Imagine: An ocean in the tropics...but no palm trees, no coconuts. No visible life at all except for a hint of green in the water; single-celled microorganisms rule the ecosystem. The air is unbreathable, as there is only a fraction of the oxygen we find in our atmosphere today. Our own world would be a foreign place to visit; we would need spacesuits to survive.

On one horizon, a is large, more than a thousand miles across, the core of the North American continent.  It has existed already for most of a billion years. In the other direction, an island is visible in the distance. It is also large, hundreds of miles long. The two lands are on a collision course. It is not an overly fast collision, as they approach at the stunning speed of three or four inches a year. But over millions of years, they collide, first disturbing and folding the sediments on the seafloor between them, and then a vast mountain range grows as one land mass is pushed up and over the other. And within a few tens of millions of years, a second island collides, pushing the mountains even higher. A vast range now extends across the edge of the continent, from what is now the southeastern United States to California, and an unknown distance westward.
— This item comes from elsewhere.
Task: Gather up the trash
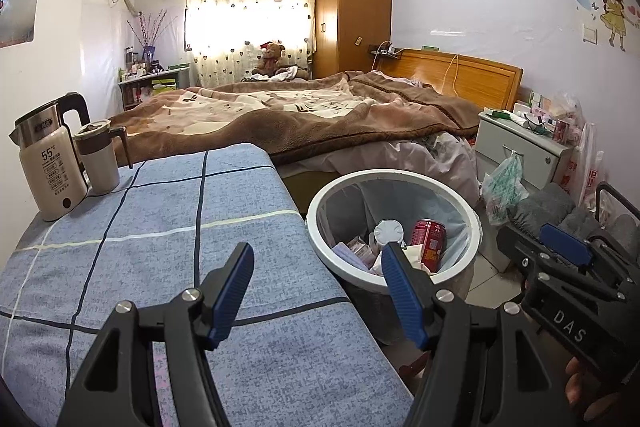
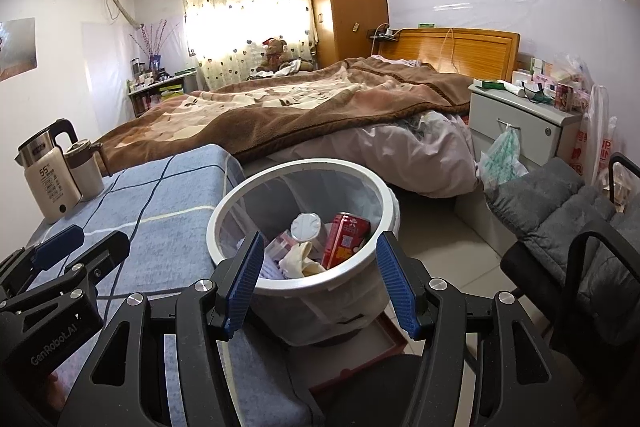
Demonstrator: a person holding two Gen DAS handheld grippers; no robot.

It was a mountain range that no eyes ever saw. Eyes would not develop in this world for another billion years. No trees ever graced its slopes, not a blade of grass, no terrestrial life at all. The mountain was composed of barren rock, and was touched only by snow and flowing water. But no life. The mountain range was pushed to great heights, and erosion tore away at its flanks. Over several hundred million years the mountain range was eroded away until it was a low plain, interrupted here and there by low hills no more than a few hundred feet high. The rocks that now lie exposed were once buried 12 miles deep in the crust. They have been changed by the extreme heat and pressure into schist and gneiss.
It is that surface that my students are exploring in the picture above. They are laying their hands on the core of a mountain range that no eyes ever saw, but whose existence is indicated by the rocks and by the erosion surface. 500 million years ago, a rising sea covered this region, leaving behind a sequence of sandstone (the Tapeats), shale (the Bright Angel), and limestone (the Muav). John Wesley Powell, the leader of the first team of people to navigate the Colorado River through the Grand Canyon, called the surface the Great Unconformity.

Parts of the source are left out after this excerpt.